AIM OF THE TASK:
Transcribe the data below verbatim from the line with "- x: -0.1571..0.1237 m" to the line with "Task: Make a". Include both of those lines.

RECORDED INFORMATION:
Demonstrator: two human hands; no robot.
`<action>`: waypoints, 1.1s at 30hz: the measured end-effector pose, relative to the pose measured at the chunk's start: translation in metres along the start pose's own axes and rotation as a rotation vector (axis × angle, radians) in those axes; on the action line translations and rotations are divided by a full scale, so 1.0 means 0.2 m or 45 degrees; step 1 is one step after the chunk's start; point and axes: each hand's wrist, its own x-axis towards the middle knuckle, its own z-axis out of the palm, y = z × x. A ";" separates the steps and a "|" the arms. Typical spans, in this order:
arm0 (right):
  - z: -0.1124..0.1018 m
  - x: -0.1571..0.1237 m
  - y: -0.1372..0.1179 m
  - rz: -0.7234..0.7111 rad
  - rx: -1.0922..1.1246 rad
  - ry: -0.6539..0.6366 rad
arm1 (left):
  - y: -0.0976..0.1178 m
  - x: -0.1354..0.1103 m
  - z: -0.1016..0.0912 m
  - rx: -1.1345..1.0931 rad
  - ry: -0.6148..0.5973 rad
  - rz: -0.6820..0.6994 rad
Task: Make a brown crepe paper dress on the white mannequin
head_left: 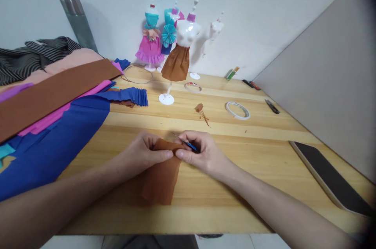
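A piece of brown crepe paper [163,180] hangs from my two hands above the front of the table, its lower end near the tabletop. My left hand [148,151] is closed on its upper left edge, thumb in front. With thumb and fingers, my right hand [202,151] pinches the upper right corner, close to the left thumb. Tucked in that same right hand is a small pair of scissors [190,146] with blue and black handles; its thin tip points up and left. Beyond the hands, a white mannequin [188,32] on a stand wears a gathered brown skirt [177,62].
Crepe paper sheets, brown [58,94] and blue [85,127] among them, lie at left. Dressed mannequins [149,45] stand by the wall. Brown scraps [199,108], a tape roll [237,111], a cutter knife [272,106] and a phone [329,174] lie ahead and right.
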 end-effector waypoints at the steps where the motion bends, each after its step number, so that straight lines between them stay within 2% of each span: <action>1: 0.01 0.00 0.00 0.016 0.037 -0.001 | 0.00 0.00 0.00 0.007 -0.005 0.007; 8: 0.02 0.01 0.00 0.110 0.199 -0.022 | 0.00 0.00 -0.01 0.049 0.004 0.027; 12: 0.01 0.02 0.02 0.122 0.211 -0.008 | -0.02 -0.01 -0.02 0.060 0.066 0.032; 18: 0.00 0.03 0.03 0.135 0.207 0.002 | -0.02 -0.01 -0.02 -0.067 -0.004 0.003; 22: 0.00 0.03 0.04 0.113 0.186 -0.025 | -0.02 0.00 -0.02 -0.017 0.044 -0.012; 27: -0.02 0.01 0.04 -0.027 0.060 -0.046 | -0.03 0.00 -0.02 -0.037 0.020 -0.039; 33: -0.04 0.01 0.03 -0.221 -0.279 -0.073 | -0.04 0.00 -0.03 -0.047 -0.028 0.023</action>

RESPONSE TO THIS TASK:
  - x: -0.1571..0.1237 m
  - y: -0.1372..0.1179 m
  - rz: -0.7234..0.7111 rad
  - rx: -1.0922..1.1246 rad
  - ry: -0.6539..0.6366 rad
arm1 (left):
  - y: -0.0976..0.1178 m
  - x: -0.1354..0.1103 m
  - z: -0.1016..0.0912 m
  - rx: -1.1345..1.0931 rad
  - ry: -0.6148..0.5973 rad
  - rz: -0.6820..0.6994 rad
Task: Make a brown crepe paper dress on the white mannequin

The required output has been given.